TASK ITEM:
Show, in full, each line of the data that contains "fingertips".

PROVIDED ENTRIES:
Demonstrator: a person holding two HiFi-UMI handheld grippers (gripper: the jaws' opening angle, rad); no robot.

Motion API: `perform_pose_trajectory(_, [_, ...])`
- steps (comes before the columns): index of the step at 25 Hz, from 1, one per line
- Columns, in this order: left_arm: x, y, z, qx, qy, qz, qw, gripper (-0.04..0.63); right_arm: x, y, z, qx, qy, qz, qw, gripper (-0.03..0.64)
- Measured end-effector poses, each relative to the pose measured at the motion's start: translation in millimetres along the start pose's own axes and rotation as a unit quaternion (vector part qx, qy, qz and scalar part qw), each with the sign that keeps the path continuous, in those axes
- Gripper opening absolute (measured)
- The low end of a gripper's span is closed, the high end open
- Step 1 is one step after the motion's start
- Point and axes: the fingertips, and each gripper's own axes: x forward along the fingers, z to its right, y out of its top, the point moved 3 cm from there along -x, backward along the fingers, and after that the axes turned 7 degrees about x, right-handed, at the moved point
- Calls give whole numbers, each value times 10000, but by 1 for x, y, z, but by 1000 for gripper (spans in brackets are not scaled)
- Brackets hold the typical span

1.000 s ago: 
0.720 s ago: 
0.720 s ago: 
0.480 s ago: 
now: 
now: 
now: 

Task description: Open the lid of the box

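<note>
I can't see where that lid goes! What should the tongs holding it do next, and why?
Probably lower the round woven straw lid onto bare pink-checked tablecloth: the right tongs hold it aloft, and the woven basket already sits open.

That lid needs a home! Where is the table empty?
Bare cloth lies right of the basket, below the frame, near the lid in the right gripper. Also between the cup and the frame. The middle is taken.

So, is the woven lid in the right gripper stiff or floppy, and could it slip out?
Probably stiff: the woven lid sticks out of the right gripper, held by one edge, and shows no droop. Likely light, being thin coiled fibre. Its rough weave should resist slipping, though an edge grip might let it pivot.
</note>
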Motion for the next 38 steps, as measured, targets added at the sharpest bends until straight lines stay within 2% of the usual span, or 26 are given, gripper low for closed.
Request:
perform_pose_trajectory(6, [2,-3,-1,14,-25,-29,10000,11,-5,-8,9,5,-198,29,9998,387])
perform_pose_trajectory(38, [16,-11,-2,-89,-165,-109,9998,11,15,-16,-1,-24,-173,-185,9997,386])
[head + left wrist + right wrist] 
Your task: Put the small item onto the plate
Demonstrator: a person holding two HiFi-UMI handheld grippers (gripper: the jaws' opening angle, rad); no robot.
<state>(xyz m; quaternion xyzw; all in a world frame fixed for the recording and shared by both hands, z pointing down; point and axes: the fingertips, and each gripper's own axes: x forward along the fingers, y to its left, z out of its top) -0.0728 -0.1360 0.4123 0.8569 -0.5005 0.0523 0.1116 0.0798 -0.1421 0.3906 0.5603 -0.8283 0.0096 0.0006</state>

OUTPUT BELOW:
- Point and axes: the fingertips, and each gripper's own axes: x forward along the fingers, z to its right, y out of its top, the point moved 3 cm from there along -x, backward along the fingers, and after that the axes turned 7 degrees about x, right-handed, at the moved point
<state>(xyz m; quaternion xyzw; all in a world frame fixed for the recording and shared by both hands, z pointing down; point and axes: the fingertips, and each gripper's own axes: x forward along the fingers, y to its left, z out of its top) -0.0728 -0.1360 0.4123 0.8569 -0.5005 0.0523 0.1116 0.0798 -0.1421 0.3906 0.5603 -0.8283 0.0096 0.0006</state>

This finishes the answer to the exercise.